No "EIEIO", however: TCM is airing the 1934 movie Hide-Out at 7:00 AM ET on Monday, February 25. Robet Montgomery stars as Lucky Watson the head of a criminal ring who has to flee New York when the police start closing in on him. (No, this is nothing like Shadow of a Doubt.) While escaping, Lucky gets shot and wounded by the police, so his partners in crime take him to the country and drop him off at the nearest farm they can find so that he can recuperate. This family, the Millers in some ways a typical American family, with married parents and two kids -- a daughter and a son. The daughter, Pauline Miller, played by Maureen O'Sullivan (seen here with Robert Montgomery) is all grown up but not married, and is working as a teacher. You can guess what happens: she and Lucky fall in love as she nurses him back to health, and Lucky finds he's beginning to like the farm life. Unfortunately, however, the law eventually catches up to him, and Lucky has to figure out some way to go off with them and face his jail sentence, without letting on to Pauline what's really happening.
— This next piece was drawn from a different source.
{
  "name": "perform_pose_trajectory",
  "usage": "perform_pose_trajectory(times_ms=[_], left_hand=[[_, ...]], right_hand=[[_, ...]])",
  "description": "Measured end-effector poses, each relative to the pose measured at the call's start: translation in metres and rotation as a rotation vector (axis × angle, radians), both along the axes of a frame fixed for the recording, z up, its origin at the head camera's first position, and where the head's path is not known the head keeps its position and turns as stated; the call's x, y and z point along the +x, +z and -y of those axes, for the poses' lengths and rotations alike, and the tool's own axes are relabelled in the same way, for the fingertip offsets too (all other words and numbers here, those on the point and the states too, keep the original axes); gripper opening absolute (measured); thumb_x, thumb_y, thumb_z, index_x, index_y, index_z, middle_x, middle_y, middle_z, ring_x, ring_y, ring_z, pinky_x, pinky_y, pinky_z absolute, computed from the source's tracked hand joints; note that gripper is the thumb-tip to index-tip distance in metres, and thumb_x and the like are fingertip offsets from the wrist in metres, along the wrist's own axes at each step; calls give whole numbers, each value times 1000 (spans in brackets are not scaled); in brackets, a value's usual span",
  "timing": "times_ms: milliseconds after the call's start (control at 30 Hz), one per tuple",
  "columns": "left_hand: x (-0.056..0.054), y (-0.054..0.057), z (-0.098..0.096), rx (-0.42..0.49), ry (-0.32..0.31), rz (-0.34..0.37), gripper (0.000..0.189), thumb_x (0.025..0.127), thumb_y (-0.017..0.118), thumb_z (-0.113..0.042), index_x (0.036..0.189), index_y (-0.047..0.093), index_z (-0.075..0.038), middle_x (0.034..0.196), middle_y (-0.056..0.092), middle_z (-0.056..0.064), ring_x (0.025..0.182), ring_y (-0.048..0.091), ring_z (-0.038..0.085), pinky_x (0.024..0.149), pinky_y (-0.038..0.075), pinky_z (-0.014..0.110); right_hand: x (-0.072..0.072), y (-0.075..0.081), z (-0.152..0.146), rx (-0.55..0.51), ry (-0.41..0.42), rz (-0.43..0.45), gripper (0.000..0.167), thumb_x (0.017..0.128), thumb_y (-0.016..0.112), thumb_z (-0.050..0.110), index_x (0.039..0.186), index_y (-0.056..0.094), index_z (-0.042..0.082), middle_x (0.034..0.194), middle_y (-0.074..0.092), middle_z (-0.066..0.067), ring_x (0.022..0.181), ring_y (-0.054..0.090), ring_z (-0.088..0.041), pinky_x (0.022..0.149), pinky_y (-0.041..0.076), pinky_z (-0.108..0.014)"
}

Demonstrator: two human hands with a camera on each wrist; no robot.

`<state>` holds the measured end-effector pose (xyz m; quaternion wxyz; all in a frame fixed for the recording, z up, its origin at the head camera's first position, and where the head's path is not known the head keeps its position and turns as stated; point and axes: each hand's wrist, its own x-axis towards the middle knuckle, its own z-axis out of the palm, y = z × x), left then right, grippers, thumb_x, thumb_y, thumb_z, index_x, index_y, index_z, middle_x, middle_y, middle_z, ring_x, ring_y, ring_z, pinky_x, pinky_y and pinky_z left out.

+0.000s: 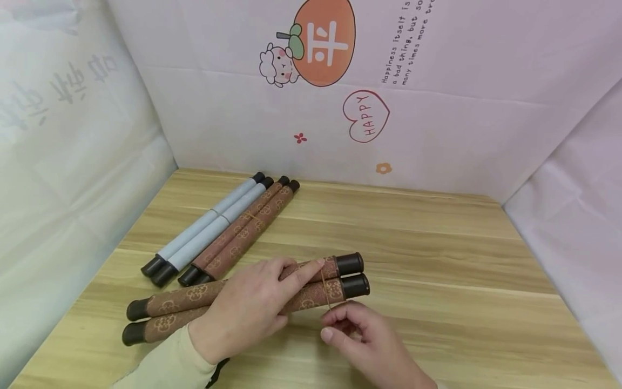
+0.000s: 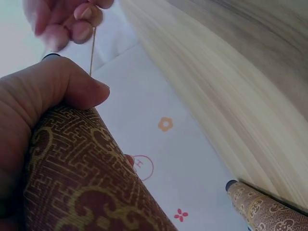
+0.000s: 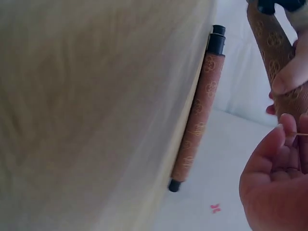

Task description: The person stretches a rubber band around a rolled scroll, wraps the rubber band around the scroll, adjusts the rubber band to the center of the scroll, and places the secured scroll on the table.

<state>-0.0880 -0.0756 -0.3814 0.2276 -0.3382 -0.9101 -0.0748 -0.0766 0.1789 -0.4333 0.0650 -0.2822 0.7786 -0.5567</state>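
Observation:
Two brown patterned tubes (image 1: 184,305) with dark end caps lie side by side near the table's front. My left hand (image 1: 272,297) lies over their middle and holds them, index finger stretched along the upper tube and thumb (image 2: 67,86) against the near one (image 2: 82,183). A thin rubber band (image 1: 324,289) loops around both tubes near their right caps. My right hand (image 1: 332,320), just in front of that end, pinches the band (image 2: 91,53) and pulls it taut toward me. The right wrist view shows the right hand (image 3: 284,159) below the held tube (image 3: 274,43).
At the back left lie a pair of light blue tubes (image 1: 209,227) bound by a band and a pair of brown tubes (image 1: 243,232) beside them. The wooden table (image 1: 437,259) is enclosed by white printed sheets (image 1: 437,135) on three sides.

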Motion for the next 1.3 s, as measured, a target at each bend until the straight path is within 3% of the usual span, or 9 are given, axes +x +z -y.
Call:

Where does Mickey Rooney fit into this? Well, he plays the other child, Willie Miller. He's mildly obnoxious here, but then, he was only 13 when the movie was made, and in many ways, his portrayal is not that far off from what a boy of his age would have been. The one scene where Rooney really gets to shine is one in which his prize rabbit is the family's dinner. Poor Mickey. But at least he's still working actively today, at the tender age of 87. Also to watch out for in the cast are Edward Arnold as the head detective chasing Montgomery, and veteran character actor Edward Brophy as Arnold's assistant.
Hide-Out is a really nice little movie, both as a romance, some as a comedy, and also with the drama that it has. And interestingly, unlike many Hollywood movies of the mid-1930s, Hide-Out seems quite kind in the way it treats rural America. In many movies of the day, farmers and small town America were either overly iconized, or else treated as stupid buffoons. In Hide-Out, however, the Millers are treated more as normal people, who just happen to be a farm family. And the movie is all the better for this.
Hide-Out runs a swift 81 minutes, and is a wonderful little movie. Unfortunately, it has not yet been released on DVD, so TCM's showings are the only chance you'll have to see the movie.